September 30, 2007 marks the 800th birthday anniversary of arguably the world’s most beloved poet, Jalaluddin Rumi (1207-1273). If only the place of his birth were as certain as the date, for he is generally thought to have been born in eastern Afghanistan, but more likely in what is now Tajikistan. Notwithstanding this and the fact that his entire poetical career was lived in Konya, Turkey, he is Persian through and through, in the great tradition of the mystic poets that preceded him -- ‘Attar, Khayyam, Ferdowsi, Sana’i, et. al -- his contemporary Sa’adi, and those who followed, such as Hafiz.
His prodigious output, several times that of Shakespeare’s, is all the more remarkable in that he didn’t begin until mid-life. He had been following in the footsteps of his scholarly father until the arrival on the scene one day of a certain Shams from Tabriz, Persia, who challenged his whole approach to the spiritual life. Legends abound about how this took place, the most popular being that Shams burst upon Rumi reading to his students from his own father’s works, and knocked the book into the fountain behind him. More likely was the less melodramatic problem posed by Shams about the Prophet Muhammad and Bayazid. At any rate, the older Shams became a mentor/muse/axis mundi/sounding board and human incarnation of his spiritual beloved all rolled into one, a relationship unknown in the western world. Rumi was initiated into the mysteries of Sufism, with its attendant devotional poetry about yearning to be reunited with the Beloved, music, chanting, and ecstatic, trancelike movement. Rumi began composing verses, many of them while “whirling,” and rarely stopped until the end of his life.

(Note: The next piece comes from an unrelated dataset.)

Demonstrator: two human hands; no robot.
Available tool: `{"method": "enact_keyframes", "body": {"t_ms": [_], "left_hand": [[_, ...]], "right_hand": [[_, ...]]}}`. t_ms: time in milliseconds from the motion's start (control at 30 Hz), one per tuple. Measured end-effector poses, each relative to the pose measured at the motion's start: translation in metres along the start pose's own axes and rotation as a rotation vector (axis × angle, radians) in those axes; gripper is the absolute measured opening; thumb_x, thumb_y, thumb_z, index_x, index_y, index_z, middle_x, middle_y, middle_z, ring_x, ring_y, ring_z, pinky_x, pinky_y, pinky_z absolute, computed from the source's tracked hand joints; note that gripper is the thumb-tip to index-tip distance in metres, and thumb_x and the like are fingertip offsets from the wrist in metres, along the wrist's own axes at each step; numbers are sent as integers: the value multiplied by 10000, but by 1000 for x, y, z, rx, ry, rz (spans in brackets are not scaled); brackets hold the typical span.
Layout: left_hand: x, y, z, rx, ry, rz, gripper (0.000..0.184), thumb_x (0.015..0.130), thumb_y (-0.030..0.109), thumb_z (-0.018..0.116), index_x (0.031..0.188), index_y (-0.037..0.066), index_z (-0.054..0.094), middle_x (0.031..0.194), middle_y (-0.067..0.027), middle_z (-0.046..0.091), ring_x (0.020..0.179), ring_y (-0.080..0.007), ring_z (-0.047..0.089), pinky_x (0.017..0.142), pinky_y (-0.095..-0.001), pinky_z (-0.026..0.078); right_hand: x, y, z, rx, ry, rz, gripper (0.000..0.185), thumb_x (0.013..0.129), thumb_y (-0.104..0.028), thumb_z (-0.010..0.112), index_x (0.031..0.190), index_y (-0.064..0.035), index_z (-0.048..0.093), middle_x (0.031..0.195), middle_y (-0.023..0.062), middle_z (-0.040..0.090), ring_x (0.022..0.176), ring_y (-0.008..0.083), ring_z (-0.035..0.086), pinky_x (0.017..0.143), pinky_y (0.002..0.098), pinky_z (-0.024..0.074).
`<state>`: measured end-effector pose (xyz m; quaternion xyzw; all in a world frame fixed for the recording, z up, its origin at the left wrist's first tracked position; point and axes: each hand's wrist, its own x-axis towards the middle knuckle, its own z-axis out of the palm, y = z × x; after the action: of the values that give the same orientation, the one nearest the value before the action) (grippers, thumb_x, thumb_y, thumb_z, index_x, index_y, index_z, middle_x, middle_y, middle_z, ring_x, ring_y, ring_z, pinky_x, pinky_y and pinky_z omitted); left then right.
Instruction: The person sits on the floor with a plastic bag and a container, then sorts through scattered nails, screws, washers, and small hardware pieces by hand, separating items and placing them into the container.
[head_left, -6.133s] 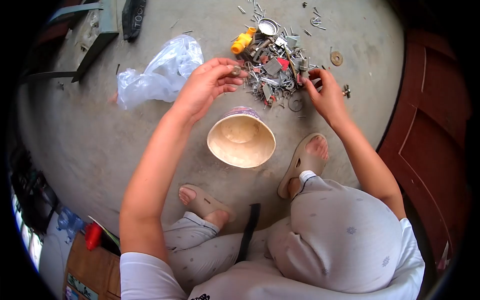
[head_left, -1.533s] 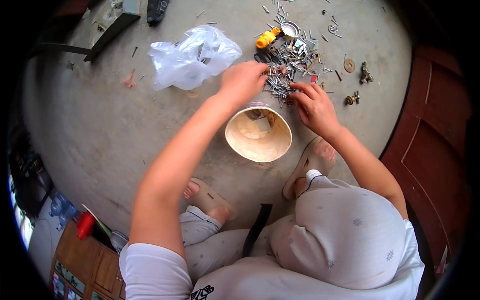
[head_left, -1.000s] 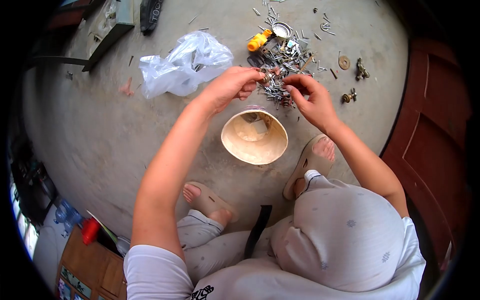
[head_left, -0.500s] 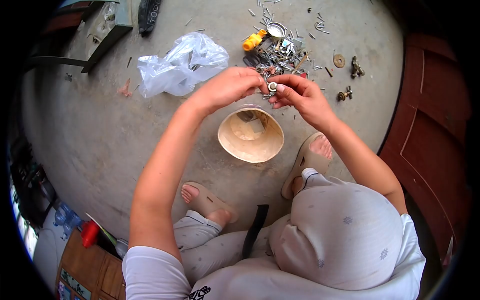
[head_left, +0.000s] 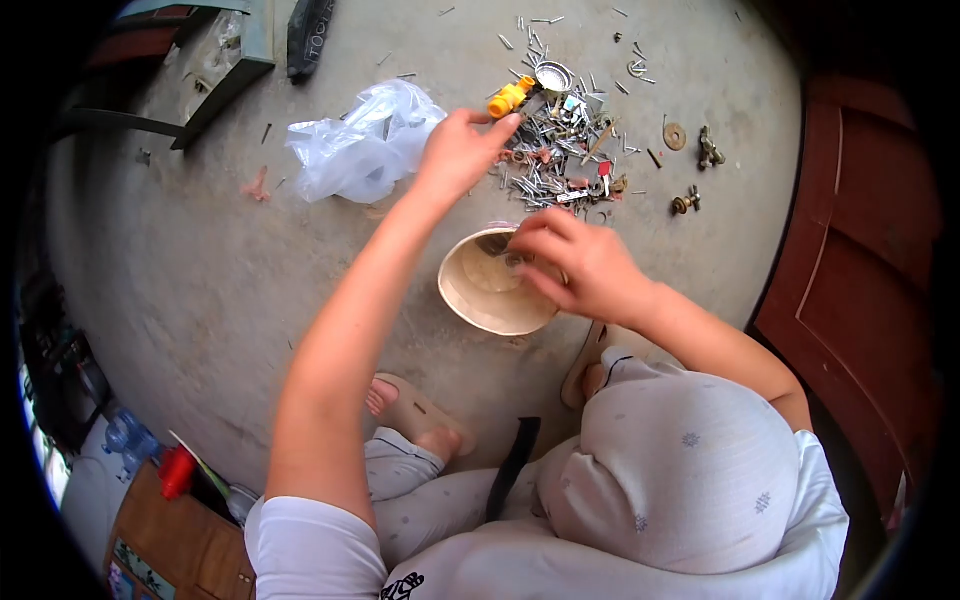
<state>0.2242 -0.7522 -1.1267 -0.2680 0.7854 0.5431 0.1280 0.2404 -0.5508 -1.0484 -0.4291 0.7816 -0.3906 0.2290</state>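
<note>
My right hand hangs over the rim of a cream-coloured bucket, its thumb and fingers apart and smeared by motion. A small round metal piece shows beside its fingertips, at the bucket's mouth; whether it still touches them is unclear. My left hand is at the left edge of a heap of screws and small hardware, just below a yellow plastic fitting. Its fingers curl downward, and their tips are hidden. Inside the bucket lies a dark flat piece.
A crumpled clear plastic bag lies left of the heap. A round metal strainer cap sits at its top. To the right are a rusty washer and brass fittings. A brown wooden panel stands at far right.
My hands, earlier together around the small round piece, have parted. The right came down over the bucket; the left moved up and left toward the yellow fitting.
</note>
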Motion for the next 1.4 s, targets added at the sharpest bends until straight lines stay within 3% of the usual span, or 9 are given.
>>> {"method": "enact_keyframes", "body": {"t_ms": [167, 267, 300, 400, 733, 967, 1133, 1267, 1400], "left_hand": [[21, 2, 6, 154, 56, 15, 505, 872, 428, 576, 1064, -38, 614, 817, -144, 684, 697, -197, 670, 675, -342, 504], [22, -5, -3, -188, 49, 28, 490, 884, 423, 532, 1065, -23, 618, 748, -83, 652, 594, -195, 598, 624, -342, 482], [19, -5, -10, -372, -34, -41, 421, 910, 419, 493, 851, 15, 592, 539, 58, 354, 447, -71, 306, 449, -232, 260], [10, -3, -30, -611, -104, -240, 409, 908, 440, 486, 775, 58, 547, 530, 66, 327, 447, -58, 283, 445, -233, 251], [7, -14, -59, -579, -7, -286, 436, 915, 443, 493, 729, 54, 565, 540, 57, 352, 456, -60, 301, 448, -233, 268], [-24, 16, -85, -477, -374, -251, 367, 899, 386, 510, 712, 76, 571, 534, 42, 403, 461, -59, 296, 455, -231, 255], [-40, 46, -96, -71, -687, -180, 403, 900, 402, 541, 773, 40, 666, 543, 69, 380, 474, -39, 270, 467, -222, 248], [-47, 46, -79, -191, -715, -47, 402, 947, 394, 513, 915, 21, 659, 599, 76, 355, 554, -52, 314, 515, -218, 262], [-48, 36, -63, -464, -673, -85, 425, 990, 410, 444, 1012, 24, 622, 636, 73, 367, 585, -56, 323, 551, -211, 284]], "right_hand": [[23, 47, -15, -18, 189, 246, 151, 804, -105, 628, 953, -93, 644, 867, 84, 613, 784, 280, 627, 668, 374, 516], [33, 84, -19, -115, 249, 276, 156, 815, -111, 622, 968, -100, 650, 885, 77, 615, 800, 279, 623, 689, 382, 513], [36, 94, -18, -166, 268, 273, 159, 818, -116, 621, 974, -103, 651, 901, 72, 615, 812, 279, 622, 698, 384, 512], [45, 115, -15, -334, 321, 157, 162, 817, -127, 629, 976, -106, 652, 957, 60, 612, 867, 278, 613, 719, 393, 508], [43, 123, -9, -442, 302, 183, 136, 786, -162, 665, 894, -86, 634, 877, 80, 601, 810, 290, 614, 682, 392, 505], [26, 118, -14, 349, 412, 596, 99, 850, -127, 630, 871, -32, 612, 818, 26, 655, 695, 78, 572, 648, 250, 473], [21, 116, -15, 395, 374, 608, 190, 832, -102, 610, 1009, -31, 601, 892, 32, 651, 743, 110, 580, 675, 256, 481], [22, 84, -26, 171, 383, 218, 337, 796, -80, 593, 1131, -43, 569, 1054, 69, 621, 846, 152, 590, 724, 281, 495], [25, 27, -34, 344, 181, 156, 415, 802, -138, 666, 1186, -30, 554, 1117, 81, 607, 960, 181, 602, 777, 307, 504]]}}
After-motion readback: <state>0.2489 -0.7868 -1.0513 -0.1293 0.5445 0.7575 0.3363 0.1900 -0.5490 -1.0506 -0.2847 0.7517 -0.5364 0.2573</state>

His relationship with Shams was fraught with turbulence and aroused the jealousy of his students. Shams disappeared at least twice, casing him untold anguish. He was once found in Damascus and brought back, but the last time he evaporated for good – rumours of his murder are unsubstantiated, and this last disappearance remains a mystery. Rumi eventually came to terms with this, reportedly discovering that Shams was somehow with him and he carried on.
Nevertheless two others in succession fulfilled Shams’ role, Salah al-Din, and Hosam al-Din, and the poetry showed marked differences in these periods. For instance, during the Shams period, his major work was the Divan – ecstatic poems suffused with longing, beautiful imagery, and mystical insights. These continued, but under Hosam’s prodding, he produced a no less-beloved work, the Mathnawi, full of instructional moral tales drawn from the Qur’an and the lore of the Middle East and Central Asia.
After his passing, his students established the Mevlevi Order in his honour and remembrance, famously known as the Whirling Dervishes, which have in these days been taken over by the government of Turkey as a cultural feature and export.
The present popularity of Rumi in America is largely attributable to the work of Coleman Barks, who has published several best-selling volumes of translations. Purists squirm at these, since Barks has taken all manner of liberties in trying to free them from their original context and make them contemporary and universal; notwithstanding Barks has struck a nerve, and the public is devouring them. Rumi has also become an icon himself, as films, stage productions, and musical works are devoted to his life and work.
Bahá’u’lláh quotes Rumi often in His own Writings, most notably in The Seven Valleys, an early mystical work revealed in Baghdad, ensuring that Rumi’s legacy will continue as long as the Bahá’í Faith endures, unforeseen in the wildest imaginations of the 13th century.
In 2000 Franklin Lewis published the most comprehensive scholarly work yet on the poet, the 686-page Rumi – Past and Present, East and West, and for this was invited to Iran for special recognition, all the more remarkable as he is non-Persian and a Bahá’í for good measure.
Here are the opening lines of the Mathnawi:
HEARKEN to the reed-flute, how it complains,
Lamenting its banishment from its home:
"Ever since they tore me from my osier bed,
My plaintive notes have moved men and women to tears.
I burst my breast, striving to give vent to sighs,
And to express the pangs of my yearning for my home.
He who abides far away from his home
Is ever longing for the day ho shall return.
My wailing is heard in every throng,
In concert with them that rejoice and them that weep.
Each interprets my notes in harmony with his own feelings,
But not one fathoms the secrets of my heart.
My secrets are not alien from my plaintive notes,
Yet they are not manifest to the sensual eye and ear.
Body is not veiled from soul, neither soul from body,
Yet no man hath ever seen a soul."
This plaint of the flute is fire, not mere air.
Let him who lacks this fire be accounted dead!
'Tis the fire of love that inspires the flute,l
'Tis the ferment of love that possesses the wine.
The flute is the confidant of all unhappy lovers;
Yea, its strains lay bare my inmost secrets.
Who hath seen a poison and an antidote like the flute?
Who hath seen a sympathetic consoler like the flute?
The flute tells the tale of love's bloodstained path,
It recounts the story of Majnun's love toils.
None is privy to these feelings save one distracted,
As ear inclines to the whispers of the tongue.